We had a wonderful Thanksgiving.  On Tuesday afternoon we loaded up the minivan and set off for my parents' home in PA.  After a VERY long 7 hour drive (the traffic getting out of DC and through Baltimore was nightmarish), we arrived and reinforcements (ie my folks) were there to greet us.  We went out for breakfast to our favorite little diner and then spent some time with my Nana.  That night my sister and her family arrived.  Waverly loves being around so many people and spent most of the visit laughing and jumping on the couch.  Oliver is still learning how to share his train set.

Thanksgiving Day was great.  My mom had 22 people over for a delicious dinner.  I had a very difficult time last Thanksgiving.  Wavey was becoming more manic and harder to control at the table.  I was so sad that my little girl couldn't sit at the table without throwing plates, pulling the tablecloth or causing disruptions.  I remember leaving the table to cry, with my mom and sister sitting crying beside me.  This year we set up a special table for Waverly.  She did beautifully and loved all of the food.  Oliver was so tired he ate lunch and was napping during the feast.

I had to drive Matt to Philly that night, so he could catch the train back to DC.  He had to work all weekend.  I decided to stay in PA with the kids for a few extra days.  We had a great time.  The kids love their cousins!!  It is always a nice break to be back in PA.  My parents are very hands on with the kids and have learned how to care for them.  It is a huge blessing to be able to have that break when we are there.

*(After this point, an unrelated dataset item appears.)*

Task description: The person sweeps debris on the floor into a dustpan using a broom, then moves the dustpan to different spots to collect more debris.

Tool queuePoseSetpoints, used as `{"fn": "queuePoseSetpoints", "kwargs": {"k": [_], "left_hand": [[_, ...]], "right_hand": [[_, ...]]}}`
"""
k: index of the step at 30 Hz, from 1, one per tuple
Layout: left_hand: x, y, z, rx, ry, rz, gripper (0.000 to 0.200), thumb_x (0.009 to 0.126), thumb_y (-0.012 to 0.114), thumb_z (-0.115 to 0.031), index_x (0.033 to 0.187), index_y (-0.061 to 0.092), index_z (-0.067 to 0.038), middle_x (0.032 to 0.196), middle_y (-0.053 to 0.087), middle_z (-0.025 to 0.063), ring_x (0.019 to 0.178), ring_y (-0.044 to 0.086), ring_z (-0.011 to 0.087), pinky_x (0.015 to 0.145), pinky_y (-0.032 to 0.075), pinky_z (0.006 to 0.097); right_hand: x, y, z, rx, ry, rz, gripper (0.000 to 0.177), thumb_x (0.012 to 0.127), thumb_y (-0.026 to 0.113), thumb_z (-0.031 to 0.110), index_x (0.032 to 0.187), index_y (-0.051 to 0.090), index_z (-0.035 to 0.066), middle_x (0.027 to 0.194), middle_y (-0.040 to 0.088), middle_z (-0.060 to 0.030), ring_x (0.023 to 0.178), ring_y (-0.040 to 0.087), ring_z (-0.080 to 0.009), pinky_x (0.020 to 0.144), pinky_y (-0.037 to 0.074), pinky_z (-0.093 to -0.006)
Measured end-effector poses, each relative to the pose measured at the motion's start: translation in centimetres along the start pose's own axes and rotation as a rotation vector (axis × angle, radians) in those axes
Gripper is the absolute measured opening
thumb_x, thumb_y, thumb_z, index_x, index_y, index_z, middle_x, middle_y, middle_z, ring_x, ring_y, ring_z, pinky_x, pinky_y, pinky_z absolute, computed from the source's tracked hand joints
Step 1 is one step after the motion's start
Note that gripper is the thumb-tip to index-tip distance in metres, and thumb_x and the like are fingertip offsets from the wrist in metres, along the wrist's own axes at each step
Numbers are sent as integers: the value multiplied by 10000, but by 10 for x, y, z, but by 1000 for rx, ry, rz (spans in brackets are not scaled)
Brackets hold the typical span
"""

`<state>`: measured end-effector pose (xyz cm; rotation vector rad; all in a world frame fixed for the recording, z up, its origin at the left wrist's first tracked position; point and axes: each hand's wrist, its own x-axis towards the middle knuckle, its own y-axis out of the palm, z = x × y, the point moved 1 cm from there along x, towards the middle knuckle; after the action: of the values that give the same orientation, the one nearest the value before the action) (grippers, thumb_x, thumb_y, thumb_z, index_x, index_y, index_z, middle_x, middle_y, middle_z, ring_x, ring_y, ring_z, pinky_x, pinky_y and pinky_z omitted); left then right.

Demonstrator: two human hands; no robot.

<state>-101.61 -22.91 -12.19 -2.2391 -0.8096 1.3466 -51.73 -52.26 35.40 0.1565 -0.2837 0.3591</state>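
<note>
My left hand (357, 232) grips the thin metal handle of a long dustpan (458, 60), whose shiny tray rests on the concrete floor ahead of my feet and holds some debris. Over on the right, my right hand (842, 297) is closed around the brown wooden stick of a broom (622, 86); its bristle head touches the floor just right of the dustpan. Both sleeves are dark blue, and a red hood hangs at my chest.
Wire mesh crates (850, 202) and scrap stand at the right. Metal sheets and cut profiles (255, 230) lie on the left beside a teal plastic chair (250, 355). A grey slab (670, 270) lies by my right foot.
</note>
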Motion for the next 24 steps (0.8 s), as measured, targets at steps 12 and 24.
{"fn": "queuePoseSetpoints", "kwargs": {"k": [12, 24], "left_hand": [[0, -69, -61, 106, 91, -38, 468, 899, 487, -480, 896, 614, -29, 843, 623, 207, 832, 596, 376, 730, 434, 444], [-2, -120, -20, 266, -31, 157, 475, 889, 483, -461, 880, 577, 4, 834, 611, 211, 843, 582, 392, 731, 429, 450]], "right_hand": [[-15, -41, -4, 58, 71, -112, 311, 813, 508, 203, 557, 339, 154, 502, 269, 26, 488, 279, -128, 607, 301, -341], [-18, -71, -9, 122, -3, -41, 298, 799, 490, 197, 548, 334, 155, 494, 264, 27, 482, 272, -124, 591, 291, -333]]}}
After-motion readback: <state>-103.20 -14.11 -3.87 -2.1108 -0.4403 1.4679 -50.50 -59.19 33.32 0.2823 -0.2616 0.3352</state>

Tuesday, November 24, 2009

Feeding Chair

Good news!!  I have been working on getting Waverly a feeding chair for 6 months.  The process is quite tedious - prescription from the doctor, letter of medical necessity, letter of support from the PT, many forms, insurance requests.  Whew!  And of course insurance will deny the request and so you have to begin the appeal process.  Well I finally received a letter last week stating approval for a positioning chair.  Today we met with a durable medical goods supplier.  He came to Wavey's PT appointment to fit her for the best chair.  It looks like we have a winner.  She will be getting a chair from Prospect Design.  It has a comfy seat, lateral supports, head support, footrest and tray.  This little piece of equipment is going to change our lives.  Currently she is in a booster seat and is able to fall out/tip it over.  So we have to hold onto the chair while she eats to keep her safe.  I also have no place to put her safely if I need to tend to Oliver or even take a quick shower.  The chair has wheels and it is close to the ground, making it easy for me to back her into it without lifting her.  (65 pounds is getting heavy!)  I am so thoroughly excited!!  And we should have it in just a few short weeks.  It is the little things.

Sunday, November 22, 2009

Waverly Says Mommy

Mommy

Waverly has been saying "mommy" non-stop the past 3 days.  It is the only word she says, except for some lyrics to songs.  I know many moms tire of being called incessantly, but it is the most precious sound to me.  I am not sure how long her ability to say this word will last or if it will fade only to return again.  But I am going to savor it each and every time.  I just do not know if that time will be the last.  So for now, each mommy is cherished.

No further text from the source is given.